John Hampden Ship Money case Flashcards
John Hampden Ship Money case:
Date
1636-1638
John Hampden Ship Money case:
Summary
1636: Hampden refused to pay his Ship Money and initiated a legal challenge
1637: Charles used this as a test case. St. John acted as Hampden’s counsel- was part of the Puritan gentry.
1638: Judges (Court of the King’s Bench) found in the king’s favour. Decision was narrow 7-5.
John Hampden Ship Money case:
Causation
The first attempts at organised resistance from a group of Puritan gentry and nobility who had been active in parliament before 1629 and maintained contact through the Providence Island Company.
- Leaders: John Pym, the Earl of Warwick, the Duke of Bedford and Lord Saye and Sele.
- Contacts stretched to the lawyer St. John + Buckinghamshire gentleman named John Hampden.
John Hampden Ship Money case:
Consequence
Judges (Court of the King’s Bench) found in the king’s favour. Decision was narrow 7-5.
Reaction of the gentry in various parts of the country was generally hostile according to the future moderate royalist, Sir Edward Hyde.
Case represented a defeat for the opposition, and once again the lack of a parliament to speak for them and revealed the weakness of their position. Those who did attempt to speak out were quickly silenced by action from the Privy Council and Prerogative Courts.

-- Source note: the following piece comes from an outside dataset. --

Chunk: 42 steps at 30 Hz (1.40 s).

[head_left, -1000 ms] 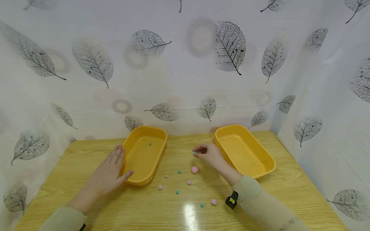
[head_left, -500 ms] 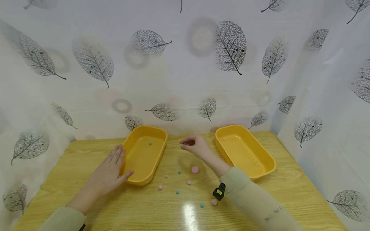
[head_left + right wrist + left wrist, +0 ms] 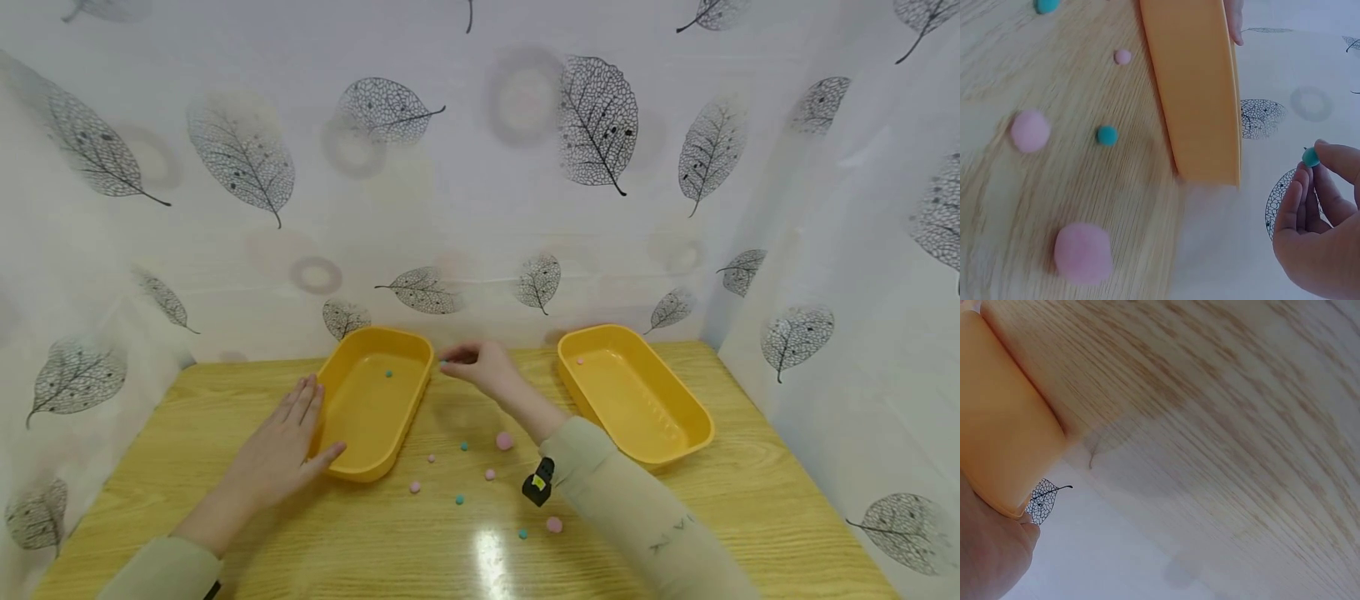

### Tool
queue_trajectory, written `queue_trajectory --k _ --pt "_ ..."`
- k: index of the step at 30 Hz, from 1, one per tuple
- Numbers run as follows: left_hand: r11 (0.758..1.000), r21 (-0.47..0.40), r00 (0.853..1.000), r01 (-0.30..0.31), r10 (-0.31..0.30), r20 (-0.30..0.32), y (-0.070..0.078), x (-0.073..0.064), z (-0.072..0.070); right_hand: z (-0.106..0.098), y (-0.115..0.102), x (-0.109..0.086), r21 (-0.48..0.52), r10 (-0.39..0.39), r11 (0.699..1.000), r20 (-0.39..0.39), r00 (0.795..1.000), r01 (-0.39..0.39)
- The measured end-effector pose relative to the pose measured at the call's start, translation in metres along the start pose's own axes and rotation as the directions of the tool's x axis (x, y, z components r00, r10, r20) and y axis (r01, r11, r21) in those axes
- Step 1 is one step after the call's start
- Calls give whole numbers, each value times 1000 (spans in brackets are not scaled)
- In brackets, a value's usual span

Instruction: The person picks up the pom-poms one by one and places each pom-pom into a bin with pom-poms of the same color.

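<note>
Between thumb and fingertips, my right hand [image 3: 483, 367] pinches a small teal pom-pom [image 3: 1311, 157], just right of the left yellow tray's [image 3: 431, 379] far right corner. My left hand [image 3: 281, 446] lies with straight fingers along that tray's left rim, thumb over the near left corner. One teal pom-pom [image 3: 388, 374] sits inside the left tray. On the table between the trays lie several loose pom-poms, among them a large pink pom-pom [image 3: 504, 441], a smaller pink pom-pom [image 3: 554, 524] and a teal pom-pom [image 3: 522, 534].
A second yellow tray [image 3: 637, 392] stands at the right with a tiny pink pom-pom [image 3: 580, 362] in it. The wooden table [image 3: 360, 542] ends at a white leaf-print curtain [image 3: 480, 208] behind and at both sides.
My right hand has moved left and farther back with the teal pom-pom, from near the right tray to beside the left tray. The left hand and both trays have stayed in place.
</note>
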State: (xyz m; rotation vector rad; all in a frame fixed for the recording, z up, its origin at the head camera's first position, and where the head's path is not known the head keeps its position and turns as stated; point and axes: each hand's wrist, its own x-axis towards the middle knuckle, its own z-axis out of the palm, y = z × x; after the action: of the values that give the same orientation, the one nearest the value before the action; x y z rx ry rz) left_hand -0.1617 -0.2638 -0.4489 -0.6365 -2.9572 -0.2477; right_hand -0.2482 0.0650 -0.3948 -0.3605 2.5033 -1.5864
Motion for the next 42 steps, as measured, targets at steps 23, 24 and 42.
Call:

Still a moral victory for Hampden, if not physically.
John Hampden Ship Money case:
Significance
Opposition to Ship Money increased and the yield fell to just 20% of expected money in 1639 (before was 80% in 1638)
- BUT not because resistance was stronger or better organised, but because the Privy Council and county sheriffs were distracted and overburdened by the need to raise an army to fight in Scotland.